**WORK REQUIRED**: As the answer, set down the lines below from the one containing "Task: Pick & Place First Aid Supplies" through the one containing "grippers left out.", exactly and inclusively, and no others.
==== EXTRACTED INFORMATION ====
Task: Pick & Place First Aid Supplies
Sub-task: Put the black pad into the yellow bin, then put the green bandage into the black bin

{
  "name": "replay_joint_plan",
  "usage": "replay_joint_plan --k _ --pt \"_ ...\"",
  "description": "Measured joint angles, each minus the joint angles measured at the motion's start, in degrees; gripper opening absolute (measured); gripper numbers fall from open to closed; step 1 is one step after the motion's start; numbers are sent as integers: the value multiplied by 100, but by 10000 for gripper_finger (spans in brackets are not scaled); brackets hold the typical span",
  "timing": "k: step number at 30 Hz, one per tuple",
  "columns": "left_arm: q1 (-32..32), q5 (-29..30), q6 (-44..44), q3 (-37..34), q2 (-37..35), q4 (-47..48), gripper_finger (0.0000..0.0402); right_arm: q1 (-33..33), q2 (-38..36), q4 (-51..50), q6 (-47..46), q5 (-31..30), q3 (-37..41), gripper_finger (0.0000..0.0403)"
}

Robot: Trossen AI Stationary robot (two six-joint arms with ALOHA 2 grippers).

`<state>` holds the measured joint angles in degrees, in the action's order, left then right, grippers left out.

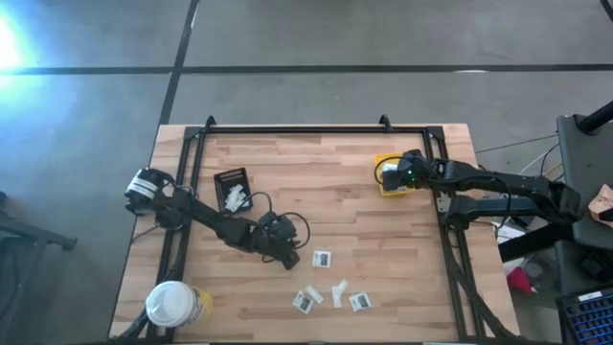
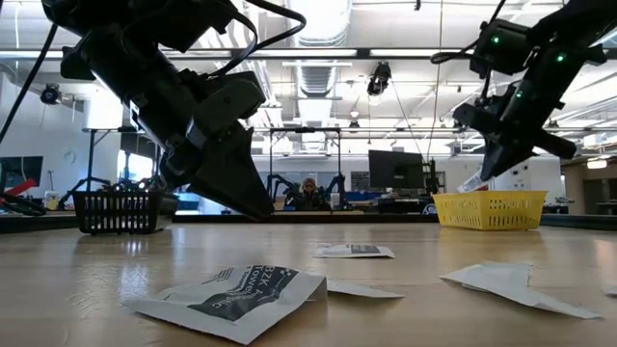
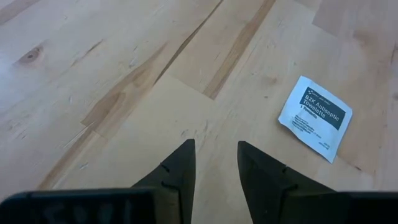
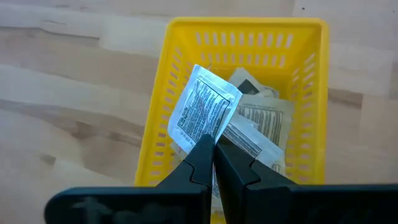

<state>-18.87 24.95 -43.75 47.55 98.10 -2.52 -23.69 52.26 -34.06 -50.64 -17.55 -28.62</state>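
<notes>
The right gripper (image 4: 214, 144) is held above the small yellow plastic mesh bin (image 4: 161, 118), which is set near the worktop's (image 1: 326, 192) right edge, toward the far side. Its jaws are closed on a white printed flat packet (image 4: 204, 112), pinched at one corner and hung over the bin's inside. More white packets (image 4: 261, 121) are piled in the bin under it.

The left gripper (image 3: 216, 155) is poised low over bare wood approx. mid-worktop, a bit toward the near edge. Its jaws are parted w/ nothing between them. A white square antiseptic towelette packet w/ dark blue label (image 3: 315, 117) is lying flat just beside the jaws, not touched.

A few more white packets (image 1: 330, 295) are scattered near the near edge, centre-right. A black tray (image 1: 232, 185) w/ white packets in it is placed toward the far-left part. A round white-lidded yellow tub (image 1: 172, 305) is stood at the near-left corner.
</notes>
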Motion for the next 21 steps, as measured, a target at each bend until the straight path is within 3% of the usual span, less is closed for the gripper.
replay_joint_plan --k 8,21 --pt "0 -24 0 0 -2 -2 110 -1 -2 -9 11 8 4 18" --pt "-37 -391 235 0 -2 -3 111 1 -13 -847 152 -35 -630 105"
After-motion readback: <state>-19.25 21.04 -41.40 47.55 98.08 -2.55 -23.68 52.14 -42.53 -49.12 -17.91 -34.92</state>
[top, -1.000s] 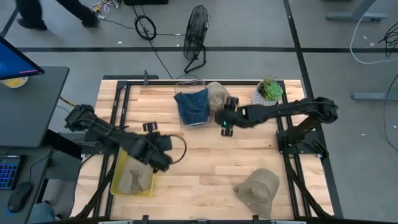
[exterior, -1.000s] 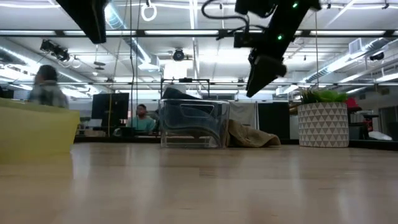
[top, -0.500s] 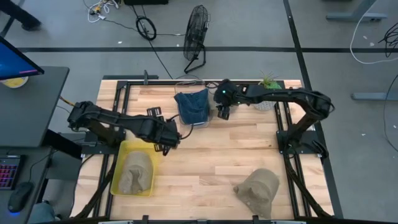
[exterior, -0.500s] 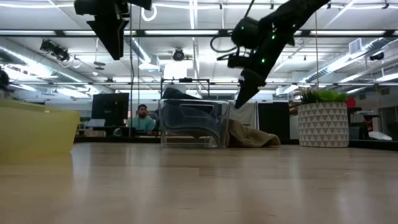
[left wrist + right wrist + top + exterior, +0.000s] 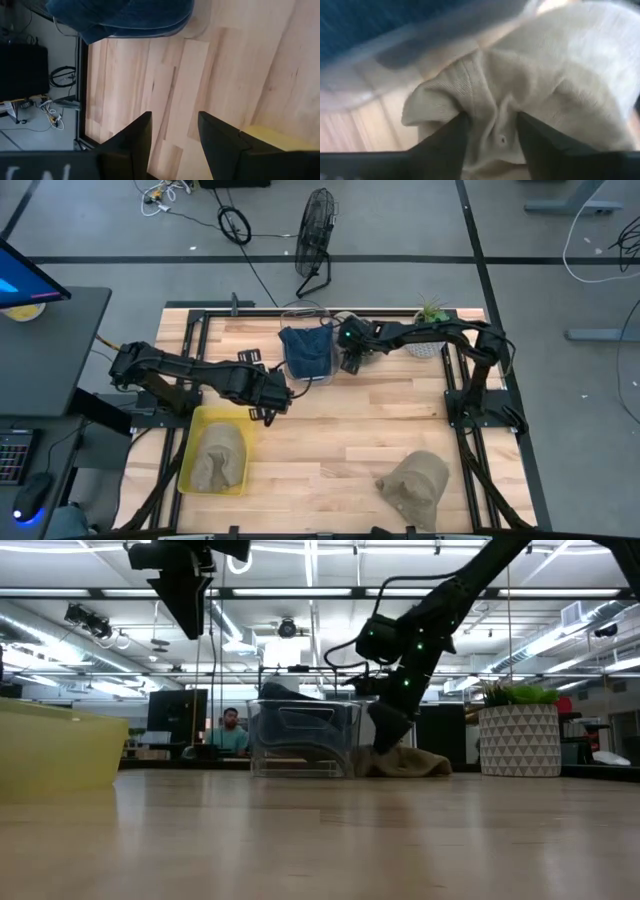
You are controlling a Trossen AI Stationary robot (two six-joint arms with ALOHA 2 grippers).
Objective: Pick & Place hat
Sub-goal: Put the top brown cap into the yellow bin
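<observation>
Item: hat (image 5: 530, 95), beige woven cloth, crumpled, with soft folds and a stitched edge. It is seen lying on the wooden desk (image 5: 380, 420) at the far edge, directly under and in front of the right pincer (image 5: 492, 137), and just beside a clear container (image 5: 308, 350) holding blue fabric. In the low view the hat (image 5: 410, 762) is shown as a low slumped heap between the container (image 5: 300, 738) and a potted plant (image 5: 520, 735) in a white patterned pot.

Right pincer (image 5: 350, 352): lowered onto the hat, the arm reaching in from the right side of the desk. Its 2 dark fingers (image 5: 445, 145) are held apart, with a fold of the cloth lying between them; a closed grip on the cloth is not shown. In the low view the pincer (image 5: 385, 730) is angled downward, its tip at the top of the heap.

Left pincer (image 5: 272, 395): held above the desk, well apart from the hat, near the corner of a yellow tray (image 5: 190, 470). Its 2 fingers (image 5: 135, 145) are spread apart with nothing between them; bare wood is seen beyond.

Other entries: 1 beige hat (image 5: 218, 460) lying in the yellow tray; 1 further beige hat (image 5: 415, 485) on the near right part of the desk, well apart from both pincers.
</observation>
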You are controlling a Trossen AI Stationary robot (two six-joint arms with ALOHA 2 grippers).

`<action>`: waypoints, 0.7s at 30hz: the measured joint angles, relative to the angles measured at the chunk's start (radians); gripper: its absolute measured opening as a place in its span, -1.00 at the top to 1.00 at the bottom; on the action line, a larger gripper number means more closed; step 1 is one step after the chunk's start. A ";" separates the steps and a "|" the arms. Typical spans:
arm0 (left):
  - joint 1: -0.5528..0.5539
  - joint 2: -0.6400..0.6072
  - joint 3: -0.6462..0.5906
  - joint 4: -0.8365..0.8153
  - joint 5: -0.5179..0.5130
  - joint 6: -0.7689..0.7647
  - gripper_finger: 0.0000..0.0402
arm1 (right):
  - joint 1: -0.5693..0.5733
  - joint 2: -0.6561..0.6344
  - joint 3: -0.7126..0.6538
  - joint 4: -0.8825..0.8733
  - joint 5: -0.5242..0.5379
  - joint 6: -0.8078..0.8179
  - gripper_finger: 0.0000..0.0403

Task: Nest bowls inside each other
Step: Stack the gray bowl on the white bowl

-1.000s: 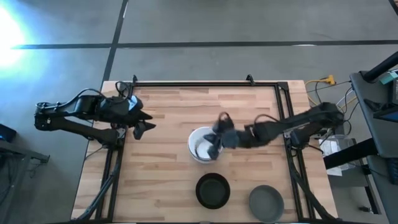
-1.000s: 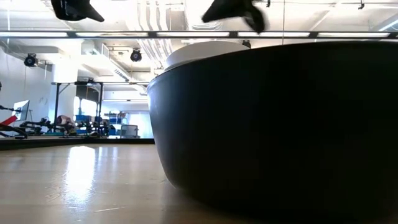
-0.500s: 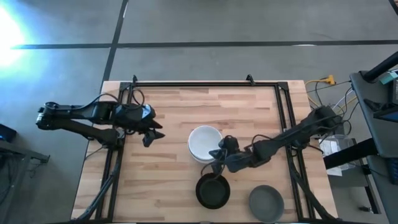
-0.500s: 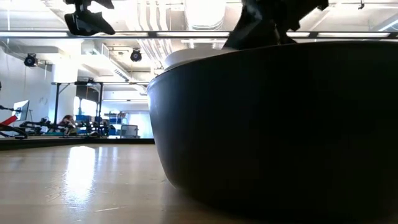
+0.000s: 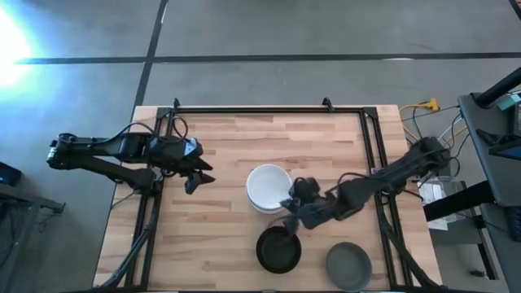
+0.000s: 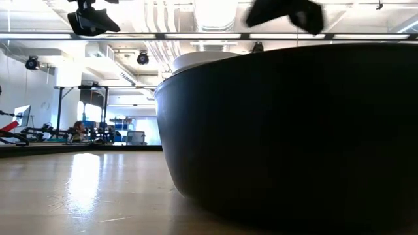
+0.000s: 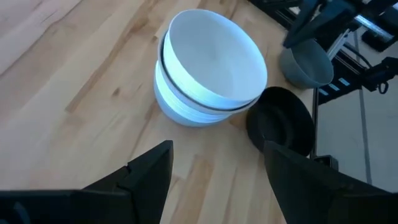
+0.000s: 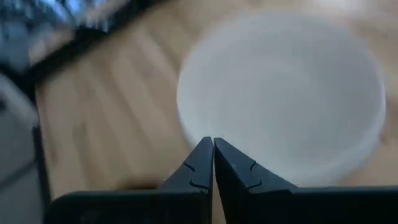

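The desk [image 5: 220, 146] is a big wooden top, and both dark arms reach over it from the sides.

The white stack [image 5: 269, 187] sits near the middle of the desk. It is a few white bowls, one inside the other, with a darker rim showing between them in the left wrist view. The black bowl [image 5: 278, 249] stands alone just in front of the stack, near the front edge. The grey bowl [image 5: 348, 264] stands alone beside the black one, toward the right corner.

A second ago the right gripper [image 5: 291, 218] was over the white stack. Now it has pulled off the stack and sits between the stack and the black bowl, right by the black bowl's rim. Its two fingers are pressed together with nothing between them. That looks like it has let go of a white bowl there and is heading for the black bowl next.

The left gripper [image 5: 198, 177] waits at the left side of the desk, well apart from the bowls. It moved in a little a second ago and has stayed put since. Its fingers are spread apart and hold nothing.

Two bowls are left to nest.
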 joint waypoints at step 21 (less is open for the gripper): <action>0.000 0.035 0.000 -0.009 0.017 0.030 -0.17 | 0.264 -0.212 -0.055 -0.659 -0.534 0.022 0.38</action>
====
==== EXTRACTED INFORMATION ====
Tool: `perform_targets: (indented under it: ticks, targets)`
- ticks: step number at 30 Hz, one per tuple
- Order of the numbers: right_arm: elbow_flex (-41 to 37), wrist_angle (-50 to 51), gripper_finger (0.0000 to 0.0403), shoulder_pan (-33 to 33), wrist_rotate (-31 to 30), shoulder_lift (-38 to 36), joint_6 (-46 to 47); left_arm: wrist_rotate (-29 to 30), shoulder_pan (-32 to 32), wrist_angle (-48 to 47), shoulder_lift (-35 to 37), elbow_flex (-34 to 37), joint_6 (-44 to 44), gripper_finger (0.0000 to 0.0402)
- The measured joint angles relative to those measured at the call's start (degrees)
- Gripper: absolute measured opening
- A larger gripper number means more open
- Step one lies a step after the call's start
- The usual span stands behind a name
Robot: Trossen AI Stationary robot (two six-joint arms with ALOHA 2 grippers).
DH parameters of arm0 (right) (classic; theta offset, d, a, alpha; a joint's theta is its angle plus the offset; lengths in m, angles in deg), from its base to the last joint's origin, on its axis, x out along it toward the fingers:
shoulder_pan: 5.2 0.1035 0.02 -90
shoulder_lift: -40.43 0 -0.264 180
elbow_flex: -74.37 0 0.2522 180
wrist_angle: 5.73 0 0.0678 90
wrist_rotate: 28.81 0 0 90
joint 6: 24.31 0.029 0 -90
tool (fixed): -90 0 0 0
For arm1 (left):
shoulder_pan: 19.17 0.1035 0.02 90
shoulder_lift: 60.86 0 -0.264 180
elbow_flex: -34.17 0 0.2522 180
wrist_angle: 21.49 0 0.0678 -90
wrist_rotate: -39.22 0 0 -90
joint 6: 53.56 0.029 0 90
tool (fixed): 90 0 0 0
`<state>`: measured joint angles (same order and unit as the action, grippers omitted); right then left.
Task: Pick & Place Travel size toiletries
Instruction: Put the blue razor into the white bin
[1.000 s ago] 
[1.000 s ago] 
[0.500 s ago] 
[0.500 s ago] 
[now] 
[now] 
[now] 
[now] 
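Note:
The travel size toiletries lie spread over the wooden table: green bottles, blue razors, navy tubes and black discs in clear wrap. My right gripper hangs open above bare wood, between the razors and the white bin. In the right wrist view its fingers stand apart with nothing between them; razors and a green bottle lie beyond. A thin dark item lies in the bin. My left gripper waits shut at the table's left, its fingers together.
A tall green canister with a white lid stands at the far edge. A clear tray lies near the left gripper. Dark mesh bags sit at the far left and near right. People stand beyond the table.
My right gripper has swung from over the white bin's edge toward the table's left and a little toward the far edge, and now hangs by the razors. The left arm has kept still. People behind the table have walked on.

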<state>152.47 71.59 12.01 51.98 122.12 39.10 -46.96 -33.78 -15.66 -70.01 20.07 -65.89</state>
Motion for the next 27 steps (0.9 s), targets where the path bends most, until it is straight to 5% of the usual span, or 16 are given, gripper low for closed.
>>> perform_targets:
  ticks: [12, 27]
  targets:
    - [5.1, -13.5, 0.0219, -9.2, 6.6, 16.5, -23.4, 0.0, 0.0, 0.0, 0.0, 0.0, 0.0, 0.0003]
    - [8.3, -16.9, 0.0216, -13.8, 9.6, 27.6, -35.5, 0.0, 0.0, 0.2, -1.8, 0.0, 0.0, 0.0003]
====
**SOLUTION TO THIS EXERCISE**:
Task: Pick & Place First Aid Supplies
Sub-task: Put the black pad into the yellow bin, then put the green bandage into the black bin

{
  "name": "replay_joint_plan",
  "usage": "replay_joint_plan --k _ --pt \"_ ...\"",
  "description": "Measured joint angles, each minus the joint angles measured at the motion's start, in degrees; gripper opening absolute (measured); gripper numbers fall from open to closed; step 1 is one step after the motion's start; numbers are sent as integers: the value multiplied by 100, but by 10000 for gripper_finger (spans in brackets are not scaled); brackets hold the typical span",
  "timing": "k: step number at 30 Hz, one per tuple",
  "columns": "left_arm: q1 (-32..32), q5 (-29..30), q6 (-44..44), q3 (-37..34), q2 (-37..35), q4 (-47..48), gripper_finger (0.0000..0.0402); right_arm: q1 (-33..33), q2 (-38..36), q4 (-51..50), q6 (-47..46), q5 (-31..30), q3 (-37..41), gripper_finger (0.0000..0.0403)"
}

Robot: Trossen AI Stationary robot (two six-joint arms with ALOHA 2 grippers).

`<state>` holds the measured joint angles in degrees, in the action's order, left then right, grippers left out.

The answer given above is the complete response.